That X and Y live with the mother.
That X and Y spend time and communicate with the father as follows:-
(a) In each alternate week from Thursday at the conclusion of school until the following Tuesday at the commencement of school;
(b)For one half of each school holidays as agreed between the parties but failing agreement then for the first half of school holidays in 2016 and each alternate year thereafter and the second half of such holidays in 2017 and each alternate year thereafter and for these purposes the fortnightly regime of time set out above be suspended during school holidays;
(c)In any event at Christmas in 2016 and each alternate year thereafter from 3.00 p.m. on Christmas Day until 5.00 p.m. on Boxing Day and in 2017 and each alternate year thereafter from 5.00 p.m. on Christmas Eve until 3.00 p.m. on Christmas Day; and
(d)At such other times as may be agreed between the parties from time to time.
That in any event the children will spend time with the mother at Christmas in 2016 and in each alternate year thereafter from Christmas Eve at 5.00 p.m. until 3.00 p.m. on Christmas Day and in 2017 and in each alternate year thereafter from Christmas Day at 3.00 p.m. until 5.00 p.m. on Boxing Day.
That in any event the children spend Father’s Day in each year with the father from 5.00 p.m. on the preceding day until 7.00 p.m. on Father’s Day and with the mother on Mother’s Day from 5.00 p.m. on the preceding day until 7.00 p.m. on Mother’s Day.
IT IS NOTED that publication of this judgment under the pseudonym McMillan & Flint is approved pursuant to s.121(9)(g) of the Family Law Act 1975 (Cth).
| FEDERAL CIRCUIT COURT OF AUSTRALIA AT BURNIE |
LNC 57 of 2015
| MS MCMILLAN |
Applicant
And
| MR FLINT |
Respondent
REASONS FOR JUDGMENT
These proceedings involve property settlement between the parties and parenting orders for their two children, X born (omitted) 2005 (“X”) and Y born (omitted) 2006 (“Y”) (“the children”).
The applications were listed for final hearing in the Burnie circuit of the court in the week commencing 9 May 2016. On that day both parties were represented.

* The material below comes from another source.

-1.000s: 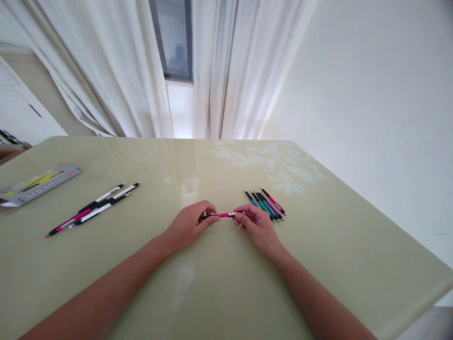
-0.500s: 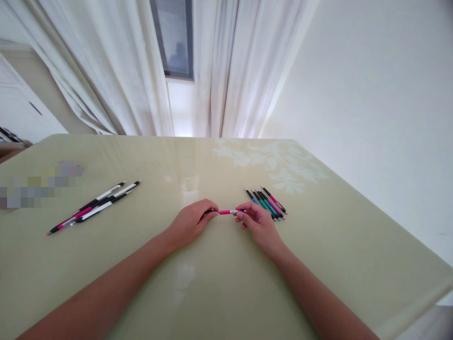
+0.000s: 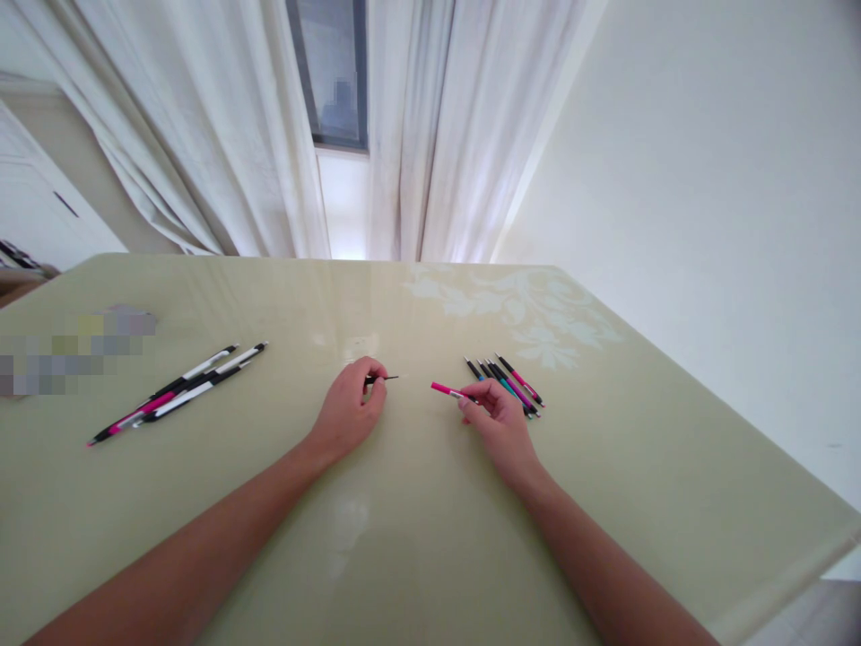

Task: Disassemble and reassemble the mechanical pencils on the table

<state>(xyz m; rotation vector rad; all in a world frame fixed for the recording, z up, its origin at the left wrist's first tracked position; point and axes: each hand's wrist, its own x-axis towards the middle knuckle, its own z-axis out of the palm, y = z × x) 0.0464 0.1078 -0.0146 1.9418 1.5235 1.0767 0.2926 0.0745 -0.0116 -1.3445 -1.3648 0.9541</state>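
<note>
Near the middle of the table, my left hand [image 3: 353, 395] pinches a black pen part [image 3: 369, 379] with a thin dark tip pointing right. Facing it, my right hand [image 3: 494, 422] holds a pink pen barrel [image 3: 444, 388] between thumb and fingers, its pink end pointing left. A gap separates the two parts. Just behind my right hand lies a row of several slim pens [image 3: 517, 377] with black, teal, purple and pink bodies, partly hidden by the fingers.
Several white, black and pink pens [image 3: 181, 392] lie slanted at the left of the pale green table [image 3: 404, 556]. A blurred-out item [image 3: 81, 350] sits at the far left. Curtains [image 3: 471, 135] hang behind the table, and a white wall [image 3: 713, 179] stands at the right.
The pen that spanned both hands is now in two separate parts. My left hand has moved left and slightly away with the black part; the pink barrel in my right hand has tilted.
</note>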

Counsel for the applicant, however, sought an adjournment on that day on a number of bases including that the applicant’s trial material had not been prepared and filed. This is despite the trial directions being made by Judge Roberts as long ago as 1 December 2015. An indulgence was granted the wife until 12 May 2016. Her affidavits reached the court file that morning.
Her counsel then unsuccessfully sought a further adjournment including on the basis that the court would have no valuation evidence in respect of the former matrimonial home in a proper form. Upon the refusal of the adjournment, counsel then sought leave to withdraw ostensibly on the basis that “certain advice had been given to the client but not accepted”.
Obviously, such a situation was quite unsatisfactory given the husband’s position that he claimed to be ready for trial, had filed his material, and had a reasonable expectation that the matter would be dealt with to its final conclusion.
Nevertheless, and despite the difficult position in which she found herself, the wife elected to proceed with the hearing. She did so in a competent and courteous fashion and after the court had gone to some considerable effort to assist her with the procedure of a final hearing with an invitation to seek further assistance throughout the hearing if required.[1]
[1] Re F: Litigants in Person Guidelines (2001) FLC 93-072
The husband was represented during the interlocutory procedures and at the final hearing.
Orders Sought - Wife
The wife sought an alteration of the parties’ tangible net assets as to 60 per cent to her and 40 per cent to the husband. She proposed a superannuation split whereby each of the parties would achieve 50 per cent of their joint superannuation entitlements.
Ms McMillan proposed that the children live with her and spend time with the father each second weekend from the conclusion of school on Friday until 5 pm on Sunday, commencing on the Thursday or concluding on the Monday in the event of student free days or public holidays. The wife proposed that the children spend seven consecutive nights with the father in each term or each “mid-year school holidays” and that the children live on a week-about basis between their parents during the summer holidays. She also suggested arrangements for special days such as Father’s Day and the children’s birthdays.
Both parties sought an order for equal shared parental responsibility despite the wife having the benefit of a police family violence order and the presumption pursuant to section 61DA of the Family Law Act 1975 (“the Act”) not applying.
During the course of the hearing and having ceased her relationship with her solicitors, the wife on occasions punctuated her evidence to the effect that she would be open to flexibility in the children’s living arrangements.
Orders Sought - Husband
By the end of the evidence and in final submissions, the husband’s counsel sought orders whereby there be an equal division of the parties’ net tangible property together with a $40,000 split from the husband’s superannuation entitlement in favour of the wife.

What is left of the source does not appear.